There is doubt, too, about Spieman’s interpretation of the hijab – vlogger Nilly Dahlia observed that it has nothing to do with sexualisation and she wears it by choice a sign of submission to her faith. If this is the case, why is Spielman not pursuing Jewish boys for wearing kippahs? Or Plymouth Brethren girls for wearing headscarves or hair bows to signify submission to the authority of men?

But there’s a deeper issue here, and it goes, once again, to Spielman’s imposition of a feminist ideology on education. As Harun Kahn, secretary-general of the Muslim Council of Britain observed, ‘many British Muslims who choose to wear the headscarf have done extremely well in education and are breaking glass ceilings’. Nadiya Hussain, of Bake Off fame, and Bushra Shaikh, a candidate on the current series of The Apprentice whose independence and determination to succeed in the fashion industry is a role model for any Muslim girl, are both evidence of that.

Back in 2016, when the issue of the niqab was raised, Stephen Evans of the National Secular Society also made it a feminist issue, writing: ‘The education secretary should recognise that the face veil is more than a piece of clothing. Its symbolic role and the way in which it makes an issue of female gender and sexuality means it should have no place in British schools’. And the NSS is agitating over the niqab, too, writing to Justine Greening to say, ‘In our view, the forcing of a child to wear the hijab, or any other item of religious clothing, is entirely at odds with this fundamental British value and with wider human rights norms on children’s rights. This conflict needs to be addressed.’ Since when was policy at Ofsted dictated by the views of an activist group, the membership of which amounts to just 0.01% of the population? Nevertheless, based on their success and clearly confident of their position within Ofsted, the NSS this week turned its attention to Jewish religious clothing.
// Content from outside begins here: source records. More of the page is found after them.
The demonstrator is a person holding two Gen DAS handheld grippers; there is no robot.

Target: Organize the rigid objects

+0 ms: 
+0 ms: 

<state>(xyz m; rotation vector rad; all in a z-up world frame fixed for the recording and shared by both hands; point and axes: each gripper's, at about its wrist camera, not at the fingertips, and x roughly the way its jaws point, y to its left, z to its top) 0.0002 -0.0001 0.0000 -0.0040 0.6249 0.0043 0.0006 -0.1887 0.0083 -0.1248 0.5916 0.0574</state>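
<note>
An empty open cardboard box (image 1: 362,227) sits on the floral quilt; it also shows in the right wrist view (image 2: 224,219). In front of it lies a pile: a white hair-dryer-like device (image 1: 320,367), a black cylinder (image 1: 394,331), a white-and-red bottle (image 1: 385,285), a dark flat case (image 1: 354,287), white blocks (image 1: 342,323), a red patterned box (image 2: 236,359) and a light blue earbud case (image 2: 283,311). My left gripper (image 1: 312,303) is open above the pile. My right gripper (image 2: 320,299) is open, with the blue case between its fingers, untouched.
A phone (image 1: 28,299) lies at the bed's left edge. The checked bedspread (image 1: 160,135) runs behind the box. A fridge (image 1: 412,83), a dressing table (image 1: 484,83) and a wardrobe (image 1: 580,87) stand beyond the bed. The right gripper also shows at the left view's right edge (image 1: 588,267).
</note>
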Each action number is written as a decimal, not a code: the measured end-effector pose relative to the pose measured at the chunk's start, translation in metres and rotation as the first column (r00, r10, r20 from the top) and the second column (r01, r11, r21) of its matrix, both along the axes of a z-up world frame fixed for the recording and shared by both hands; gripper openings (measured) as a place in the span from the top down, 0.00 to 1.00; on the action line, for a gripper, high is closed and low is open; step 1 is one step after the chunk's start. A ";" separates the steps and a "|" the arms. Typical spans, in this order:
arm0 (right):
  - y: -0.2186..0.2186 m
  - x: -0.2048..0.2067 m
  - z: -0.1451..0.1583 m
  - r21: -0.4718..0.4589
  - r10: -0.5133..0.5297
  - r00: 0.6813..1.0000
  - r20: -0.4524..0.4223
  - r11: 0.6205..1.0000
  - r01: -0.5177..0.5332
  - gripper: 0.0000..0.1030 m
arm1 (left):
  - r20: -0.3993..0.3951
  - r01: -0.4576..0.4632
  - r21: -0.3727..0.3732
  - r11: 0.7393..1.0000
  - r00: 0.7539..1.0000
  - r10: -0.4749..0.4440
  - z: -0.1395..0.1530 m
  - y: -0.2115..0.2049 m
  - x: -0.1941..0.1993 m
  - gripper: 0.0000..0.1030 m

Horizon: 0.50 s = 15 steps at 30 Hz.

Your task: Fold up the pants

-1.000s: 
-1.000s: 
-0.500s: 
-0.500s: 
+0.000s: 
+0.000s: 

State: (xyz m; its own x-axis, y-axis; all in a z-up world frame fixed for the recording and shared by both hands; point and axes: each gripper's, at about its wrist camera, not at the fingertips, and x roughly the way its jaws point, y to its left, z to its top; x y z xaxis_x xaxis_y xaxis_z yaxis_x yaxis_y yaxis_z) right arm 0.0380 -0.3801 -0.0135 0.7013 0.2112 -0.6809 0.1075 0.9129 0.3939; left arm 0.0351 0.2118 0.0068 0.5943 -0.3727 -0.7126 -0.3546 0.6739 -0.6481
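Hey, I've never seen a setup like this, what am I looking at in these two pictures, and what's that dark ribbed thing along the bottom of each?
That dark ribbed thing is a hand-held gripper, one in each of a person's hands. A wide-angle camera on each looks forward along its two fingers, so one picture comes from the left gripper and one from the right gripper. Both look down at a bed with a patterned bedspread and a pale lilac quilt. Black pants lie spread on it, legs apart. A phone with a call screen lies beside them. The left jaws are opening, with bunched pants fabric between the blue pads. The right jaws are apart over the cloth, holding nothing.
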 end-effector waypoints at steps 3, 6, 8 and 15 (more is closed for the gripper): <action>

Most worryingly, particularly given the fact that Ofsted is now allowing the NSS voice to dominate its thinking, anyone of faith should be very concerned about Spielman’s other statement: ‘We would urge any parent or member of the public who has a concern about fundamentalist groups influencing school policy, or breaching equality law to make a complaint to the school. If schools do not act on these complaints they can be made to Ofsted directly.’

This is nothing short of a declaration of war on any expression of faith or religious belief in schools. Spielman has invited the British public to vent its considerable spleen on anything, in any school, which doesn’t match the liberal agenda. She is opening the door to an unprecedented outpouring of religious hatred, presumably in the hope that this will solve the problems of extremism and radicalisation.

Harun Kahn is disappointed that the issue of the hijab ‘is becoming policy without even engaging with a diverse set of mainstream Muslim voices on the topic’. Well, Ofsted is engaging, but only with people who want to blow the whistle on breaches of liberal totalitarianism. They clearly have no intention of listening to, or even considering the views of, people of faith.